How low can stocks go?

That was the ominous query topping The Wall Street Journal’s “Money and Investing” section on March 9, 2009. Exactly 11 years ago today. I was sitting in our office with Bruce and we and our clients had just endured a 56% drop in the stock market over the previous 18 months. There was very little good news that day and we were all bracing for lower stock values.

That day marked the bottom of the stock market and was the beginning of the longest bull market (up market) in history.

Unfortunately, the title works for today too, as stocks fell again… Now down to a level from back in June of last year (see chart). 

Today’s news is that Russia and Saudi Arabia are engaged in an oil price battle, which dropped the price of oil 25% to $31/barrel. This is rattling a stock market already sick with COVID-19.

When markets go down like they have the last few weeks, and in 2008-9, investors tend to stay in the weeds and focus exclusively on short-term negative news to the detriment of anything long-term and/or positive. This is not helpful, but it is normal. Today let’s poke our heads up out of the weeds and take a look around.

COVID-19 will slow economic growth. 

True. Social distancing, event cancelations, and calls for quarantines will limit how much money consumers and businesses will spend. The falling price of oil today is reflecting this. In regards to large and small businesses, we are already getting reports that revenues are down, with the exception of Costco and a few others. Less revenues mean less profits, so stocks are falling. BUT there are a few silver linings:

  • Lower oil prices mean more money in our pockets
  • Lower interest rates to pay on our mortgages and for businesses to borrow and invest
  • Housing is still strong
  • Starting from a strong economy and low unemployment
  • The administration is proposing a stimulus package tomorrow to help

COVID-19 will push us into recession.

Maybe. A technical recession is two straight quarters of no economic growth for the country. This may happen, but it will depend on how long the COVID-19 keeps some of us from going out and spending money. The sooner it’s contained the sooner we can get back to normal and get back to growing the economy again.

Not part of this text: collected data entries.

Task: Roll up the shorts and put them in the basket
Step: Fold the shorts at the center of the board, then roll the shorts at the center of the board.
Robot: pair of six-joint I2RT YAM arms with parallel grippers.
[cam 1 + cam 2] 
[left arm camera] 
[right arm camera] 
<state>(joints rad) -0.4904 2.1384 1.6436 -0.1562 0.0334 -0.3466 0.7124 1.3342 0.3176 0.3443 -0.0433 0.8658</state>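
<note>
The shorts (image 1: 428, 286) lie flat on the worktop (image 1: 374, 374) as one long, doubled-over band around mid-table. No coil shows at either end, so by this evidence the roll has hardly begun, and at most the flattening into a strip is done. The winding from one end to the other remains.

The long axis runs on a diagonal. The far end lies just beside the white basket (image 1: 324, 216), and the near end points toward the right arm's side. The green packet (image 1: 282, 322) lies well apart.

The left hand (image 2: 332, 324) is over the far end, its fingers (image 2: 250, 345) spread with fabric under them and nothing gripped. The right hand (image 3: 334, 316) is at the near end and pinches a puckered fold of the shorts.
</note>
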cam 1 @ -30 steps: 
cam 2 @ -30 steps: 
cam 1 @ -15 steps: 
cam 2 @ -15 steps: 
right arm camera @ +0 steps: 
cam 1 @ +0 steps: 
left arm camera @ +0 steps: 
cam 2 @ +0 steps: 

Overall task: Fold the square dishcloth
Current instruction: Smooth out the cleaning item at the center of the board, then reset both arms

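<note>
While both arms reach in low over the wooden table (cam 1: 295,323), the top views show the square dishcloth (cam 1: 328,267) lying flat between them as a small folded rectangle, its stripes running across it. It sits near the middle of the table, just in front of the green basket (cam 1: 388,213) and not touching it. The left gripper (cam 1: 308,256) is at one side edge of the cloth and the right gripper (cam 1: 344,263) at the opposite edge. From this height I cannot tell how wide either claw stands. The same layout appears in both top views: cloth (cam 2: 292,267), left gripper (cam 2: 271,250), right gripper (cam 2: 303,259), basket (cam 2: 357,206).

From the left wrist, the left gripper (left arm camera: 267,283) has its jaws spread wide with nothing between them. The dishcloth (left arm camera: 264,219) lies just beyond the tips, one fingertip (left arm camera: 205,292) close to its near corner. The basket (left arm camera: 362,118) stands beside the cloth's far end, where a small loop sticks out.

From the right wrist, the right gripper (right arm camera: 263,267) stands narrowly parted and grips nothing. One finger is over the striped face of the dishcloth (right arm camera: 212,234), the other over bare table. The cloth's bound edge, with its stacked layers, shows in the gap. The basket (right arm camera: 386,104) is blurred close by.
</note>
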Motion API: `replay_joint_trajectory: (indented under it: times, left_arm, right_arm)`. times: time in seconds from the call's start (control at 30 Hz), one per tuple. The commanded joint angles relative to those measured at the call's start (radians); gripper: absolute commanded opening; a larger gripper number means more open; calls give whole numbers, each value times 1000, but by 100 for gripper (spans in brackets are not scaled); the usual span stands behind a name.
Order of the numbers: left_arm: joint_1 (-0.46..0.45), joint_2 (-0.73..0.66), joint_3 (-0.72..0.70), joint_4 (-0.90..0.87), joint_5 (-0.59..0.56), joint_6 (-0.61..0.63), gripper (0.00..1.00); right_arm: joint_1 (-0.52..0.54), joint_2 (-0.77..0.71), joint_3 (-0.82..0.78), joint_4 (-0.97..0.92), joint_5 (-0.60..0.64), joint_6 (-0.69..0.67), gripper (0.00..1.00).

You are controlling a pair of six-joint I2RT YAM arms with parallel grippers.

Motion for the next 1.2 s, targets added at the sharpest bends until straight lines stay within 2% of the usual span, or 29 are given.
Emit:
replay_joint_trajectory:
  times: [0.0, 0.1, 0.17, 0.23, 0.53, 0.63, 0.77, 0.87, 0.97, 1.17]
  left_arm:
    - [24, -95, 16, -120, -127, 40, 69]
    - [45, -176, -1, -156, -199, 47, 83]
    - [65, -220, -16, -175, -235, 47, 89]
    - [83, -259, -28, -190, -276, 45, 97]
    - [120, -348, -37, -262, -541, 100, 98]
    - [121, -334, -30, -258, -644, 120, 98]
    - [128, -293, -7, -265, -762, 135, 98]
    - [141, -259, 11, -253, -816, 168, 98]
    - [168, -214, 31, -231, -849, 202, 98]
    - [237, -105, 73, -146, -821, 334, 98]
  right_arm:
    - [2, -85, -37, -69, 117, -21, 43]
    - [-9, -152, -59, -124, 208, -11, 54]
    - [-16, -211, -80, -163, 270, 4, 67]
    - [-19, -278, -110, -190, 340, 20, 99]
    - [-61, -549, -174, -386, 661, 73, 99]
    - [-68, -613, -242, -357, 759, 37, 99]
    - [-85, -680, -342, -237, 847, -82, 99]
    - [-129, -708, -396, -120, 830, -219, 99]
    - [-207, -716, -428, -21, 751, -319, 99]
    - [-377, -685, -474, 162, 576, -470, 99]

It’s taken the Chinese two months to gain control of the outbreak, but it’s unclear how long it will take the US. See the chart below – website here – to see new cases of the virus in mainland China leveling off.

Biotech firm Gilead could have the key to a quicker recovery. They developed a drug for the Ebola epidemic called Remdesivir that is being touted by the World Health Organization as a treatment (not to be confused with a vaccine) to shorten the duration and reduce the severity of the virus. It’s undergoing trials currently and we should have more information this month. This will be a gamechanger if it proves effective. We’re watching this closely. 

This recession will be like 2008.

Unlikely. The recession we remember best is the one we went through last. The last recession was in 2008-9 and, this is important, the Great Recession of 2008-9 was a systemic problem with the foundation of our economy – the banking system. The banks were on the brink of collapse and the recovery took years. The issue we’re dealing with today is VERY different. Here are some key differences:

  • Not financial, but biological/humanitarian – We have the best biotechnology firms in the world working together for a treatment and a vaccine. Just the news of an effective drug should give all of us confidence and result in a nice bump in stocks.
  • Not long-term, but short-term – It took 4 years for stocks to recover from the Great Recession low of March 9, 2009 (Happy Anniversary!). There is no evidence to suggest it will take us that long to recover now. Our base case is a recovery in less than a year.
  • Not foundational, but it will affect the economy – A slowing of the economy is not all that unusual. Recessions happen quite often – 11 times since 1947 lasting an average of 11 months. Banks are on a much better footing now and will weather the storm much better this time around.

The bottom line is we are disappointed the stock market is down, as always. However, we are looking forward to the day when we can invest more at lower prices and watch those investments trend higher as COVID-19 is conquered.